The government gave our teaching project very little support in the early days; we were even cautioned by the highest authorities at the Ministry of Health. The Church, too, wanted nothing to do with our programme of “loose morals”.
Despite these obstacles, over the next ten years we held over a hundred workshops, which eventually involved all government departments and levels of society in Botswana. Today, we are still using the same pictures. In 2000, the United Nations Development Programme declared Athlone Hospital's initiative as one of the “best practices” in Botswana , and it is being replicated nationwide. TALC slides have been shown from the pulpits of churches, and community members will ask for the colour pictures specifically when the team is invited to lead a workshop.
Given the terrible impact that AIDS has had on the community, the same community members who once resisted our teaching project ask us angrily why doctors were not sufficiently aggressive in using pictures in the early days of AIDS. One telling statement made in a workshop was: “you doctors are to blame for what has happened to Africa, and particularly to our children. You should have done this ten years ago before one quarter of the population became infected. The blood of our children, who have died, rests on your heads”.
Making the Best Use of Pictures
In Botswana, I used a slide projector and occasionally a mobile electrical generator, but such equipment is not widely available in most African countries. As an alternative to using colour slides, TALC has developed a folded A4 (210 mm × 279 mm) sheet with 12 colour images as a way of presenting the important messages about HIV/AIDS. This leaflet is available on request; E-mail: firstname.lastname@example.org (or mail TALC, P. O. Box 49, St. Albans, AL1 5TX, United Kingdom).
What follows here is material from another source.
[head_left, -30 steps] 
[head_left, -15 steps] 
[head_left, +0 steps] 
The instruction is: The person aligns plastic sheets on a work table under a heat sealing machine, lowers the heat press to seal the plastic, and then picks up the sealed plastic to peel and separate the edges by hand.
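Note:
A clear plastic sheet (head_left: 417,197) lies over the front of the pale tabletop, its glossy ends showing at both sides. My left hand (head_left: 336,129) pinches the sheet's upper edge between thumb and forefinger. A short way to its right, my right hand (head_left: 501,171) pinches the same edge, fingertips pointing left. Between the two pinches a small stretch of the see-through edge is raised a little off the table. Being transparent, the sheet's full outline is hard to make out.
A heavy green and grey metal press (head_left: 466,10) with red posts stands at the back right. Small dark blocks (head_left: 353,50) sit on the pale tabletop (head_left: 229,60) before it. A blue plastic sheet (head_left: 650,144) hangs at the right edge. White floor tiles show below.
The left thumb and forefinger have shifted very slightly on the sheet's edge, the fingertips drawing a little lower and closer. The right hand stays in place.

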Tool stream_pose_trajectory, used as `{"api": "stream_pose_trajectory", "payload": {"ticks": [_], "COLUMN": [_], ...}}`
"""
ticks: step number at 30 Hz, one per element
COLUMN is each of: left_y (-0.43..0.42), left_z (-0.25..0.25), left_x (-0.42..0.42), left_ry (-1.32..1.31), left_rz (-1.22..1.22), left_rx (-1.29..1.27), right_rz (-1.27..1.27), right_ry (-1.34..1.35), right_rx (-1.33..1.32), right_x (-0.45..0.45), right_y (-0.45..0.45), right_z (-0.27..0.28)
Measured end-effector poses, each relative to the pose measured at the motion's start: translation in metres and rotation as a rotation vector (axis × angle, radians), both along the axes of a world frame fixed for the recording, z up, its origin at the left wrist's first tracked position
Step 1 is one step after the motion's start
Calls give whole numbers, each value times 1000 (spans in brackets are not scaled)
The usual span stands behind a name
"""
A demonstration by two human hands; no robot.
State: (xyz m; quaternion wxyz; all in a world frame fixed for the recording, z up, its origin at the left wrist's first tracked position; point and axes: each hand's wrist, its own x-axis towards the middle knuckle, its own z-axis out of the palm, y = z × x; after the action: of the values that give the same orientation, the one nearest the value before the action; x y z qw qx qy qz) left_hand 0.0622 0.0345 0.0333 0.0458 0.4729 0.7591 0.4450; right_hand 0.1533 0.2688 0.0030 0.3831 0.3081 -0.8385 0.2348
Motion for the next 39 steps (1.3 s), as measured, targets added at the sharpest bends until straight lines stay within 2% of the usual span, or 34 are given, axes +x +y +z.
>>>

In our experience, the slides or leaflet work best if you can get the participants to sit in small groups for discussion. Each group should have at least one set of pictures. In your introduction, mention that to talk about sex or death is not taboo in a world of AIDS. Encourage active participation by all.
Show one picture at a time—”let the picture talk”—and do not initially look at the accompanying text. Ask the participants to describe what they see in English or in the vernacular. Encourage participants to work out for themselves what the message is in the picture. Discuss all the possible answers. Then look at the text that accompanies the picture. Provide an answer built from the participants' words. If appropriate, ask people about their own relevant experiences. Finally, ask the participants to pin the pictures to the wall, making sure that each picture is put up by a different participant. Revise the lessons learned at the end of the session. Revise again, weeks later, if possible. At the end of the day, the participants should be able to say, “we did it by ourselves”.
The pictures show examples of how HIV/AIDS can affect people. They must not be thought of, or used, as a way to diagnose HIV/AIDS in participants or their relatives or friends. Emphasise to all participants that if they have any reason to suspect that they (or anyone they know) have HIV/ AIDS, they should attend a clinic where trained health workers can help them.
For people in Botswana, “seeing is believing”. Written descriptions are often not enough; showing pictures of herpes zoster, syphilis ulcers, or tuberculosis lymphadenopathy can be a powerful teaching tool. Once the initial shock is overcome, these colour pictures offer a straightforward way to demonstrate the realities of the disease far and wide.